Unlike Uber chief Travis Kalanick’s goal of global domination, Mathur doesn’t see ride-sharing as the be all, end all.

“The ground transportation market is a giant market. It’s also one where the ride-sharing phenomenon has taken hold. … [But] the taxi industry operates in a significantly larger scale than Uber,” Mathur told VentureBeat in an interview.

And besides cab drivers’ usually better knowledge of their cities, he also pointed out one of the cab industry’s continuing wins over the ride-sharing companies: background checks.

“8.7 percent of the population has a felony on their records,” he said.

Last year, Uber came under fire more than once for having let drivers with criminal records slip through its screenings, and questions arose about whether the company should do Live Scan fingerprinting and background checks, as the taxi industry does.

Moreover, ride-sharing companies often use temporary price hikes to, among other reasons, incentivize drivers to get on the road when there’s a high demand. But taxi companies don’t have that supply problem.

“The key thing is that you should be able to hail a cab, rush hour or not rush hour,” Mathur said.

So it’s voluntary price surge?

But is Flywheel’s model really all that different and better? Maybe not.

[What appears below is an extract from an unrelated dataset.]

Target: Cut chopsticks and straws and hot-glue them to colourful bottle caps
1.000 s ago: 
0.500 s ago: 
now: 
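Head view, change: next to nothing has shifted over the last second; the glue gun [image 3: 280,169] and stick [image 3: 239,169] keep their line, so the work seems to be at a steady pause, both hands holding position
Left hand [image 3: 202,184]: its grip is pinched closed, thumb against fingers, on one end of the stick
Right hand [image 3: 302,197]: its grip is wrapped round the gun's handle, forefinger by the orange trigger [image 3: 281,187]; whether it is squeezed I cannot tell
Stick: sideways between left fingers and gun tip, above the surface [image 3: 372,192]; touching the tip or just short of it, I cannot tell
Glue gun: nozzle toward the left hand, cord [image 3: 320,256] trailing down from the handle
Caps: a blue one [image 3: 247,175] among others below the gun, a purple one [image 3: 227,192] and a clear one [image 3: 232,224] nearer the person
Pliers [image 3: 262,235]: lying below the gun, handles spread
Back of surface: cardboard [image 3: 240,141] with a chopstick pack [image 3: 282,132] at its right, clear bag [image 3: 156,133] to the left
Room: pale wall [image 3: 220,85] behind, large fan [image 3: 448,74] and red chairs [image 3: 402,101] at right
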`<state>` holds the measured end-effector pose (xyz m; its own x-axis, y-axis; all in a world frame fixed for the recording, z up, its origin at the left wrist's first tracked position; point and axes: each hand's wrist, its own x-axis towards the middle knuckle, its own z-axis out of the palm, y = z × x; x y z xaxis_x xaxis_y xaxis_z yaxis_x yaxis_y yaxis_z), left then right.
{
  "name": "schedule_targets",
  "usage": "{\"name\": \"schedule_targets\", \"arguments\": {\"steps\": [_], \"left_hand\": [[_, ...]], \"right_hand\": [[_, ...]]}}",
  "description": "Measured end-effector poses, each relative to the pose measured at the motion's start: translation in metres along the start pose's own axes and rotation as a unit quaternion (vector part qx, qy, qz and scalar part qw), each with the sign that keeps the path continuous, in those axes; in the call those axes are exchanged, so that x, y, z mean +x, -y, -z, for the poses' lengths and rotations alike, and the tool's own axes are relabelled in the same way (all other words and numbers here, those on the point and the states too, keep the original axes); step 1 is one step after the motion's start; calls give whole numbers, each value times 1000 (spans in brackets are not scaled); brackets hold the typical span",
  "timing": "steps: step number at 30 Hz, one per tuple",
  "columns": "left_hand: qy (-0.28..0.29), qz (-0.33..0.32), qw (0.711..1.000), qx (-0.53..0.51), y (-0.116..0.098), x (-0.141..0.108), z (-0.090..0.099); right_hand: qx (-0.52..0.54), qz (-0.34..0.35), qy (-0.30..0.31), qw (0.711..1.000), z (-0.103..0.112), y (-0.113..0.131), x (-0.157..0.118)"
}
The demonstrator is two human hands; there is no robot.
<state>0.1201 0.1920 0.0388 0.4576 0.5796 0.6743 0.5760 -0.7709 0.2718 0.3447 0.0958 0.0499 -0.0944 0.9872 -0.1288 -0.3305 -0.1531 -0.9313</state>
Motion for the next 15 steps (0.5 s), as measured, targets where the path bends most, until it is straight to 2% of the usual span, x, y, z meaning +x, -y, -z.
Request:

For one, Mathur described incentive methods the company is planning on implementing in the near future that include letting passengers set a tip percentage when they hail a cab, sort of like a bid to express their interest in getting picked up.

Ride-sharing company Sidecar lets passengers and drivers negotiate the distance and price up front, meaning that Sidecar drivers effectively can choose to pick up passengers only for longer, more expensive rides if they want.

The model Mathur described is a sort of voluntary price surge. Accepting hiked prices with Uber or Lyft is the difference between getting picked up or not. Digitally waving a hiked price by advertising a high tip could be the difference between being picked up by a Flywheel driver or not.

It’s still possible to get a car without that incentive, but still.

And then there is the limit on Flywheel’s business that the cab industry’s medallion system imposes. Unlike Uber, Lyft, and Sidecar, which have virtually no limits on the number of drivers they can get on their networks, Flywheel is limited by the number of licensed cab drivers in each city.

Flywheel currently has about 85 percent of San Francisco’s cabs onboard, so it still has room to grow, but what happens when it gets that other 15 percent? What happens when 100 percent of cab drivers in every single city in the U.S. is in the network?

Of course, Flywheel has to achieve customer loyalty first, on both sides.

“If a driver accepts a hail from us, that’s revenue to us. If a driver accepts a hail from someone on the street, they pay in cash” and that means no revenue for Flywheel, Mathur said. And at the moment, Flywheel is only in San Francisco, Seattle, and Los Angeles, though Mathur said it’s seeing a lot of interest “up and down the West Coast” and that New York City is a key future location (read: It’s coming very, very soon).

It’s not hard to image all kinds of new revenue streams the company could create, such as expanding on its driver training and education programs, playing around with the percentage cut it takes, introducing paid features, and so on.

And maybe it is onto to something. Outside of the U.S., companies have found success in equipping taxis with similar tools instead of the ride-sharing model, such as Tappsi in Latin America and the hailing services nested inside messaging apps in Asia. These parts of the world do have different taxi industries and circumstances, however, something taxi-hailing app Hailo reminded us of when it announced it was pulling out of North America.

Flywheel raised its new funding from TCW/Craton, RockPort Capital, and Shasta Ventures. RockPort Capital’s Abe Yokell and Shasta Ventures’ Rob Coneybeer will be joining the board of directors as part of the deal.

Flywheel was founded in 2009 and is based in Redwood City, Calif. The company previously raised $22.9 million in funding.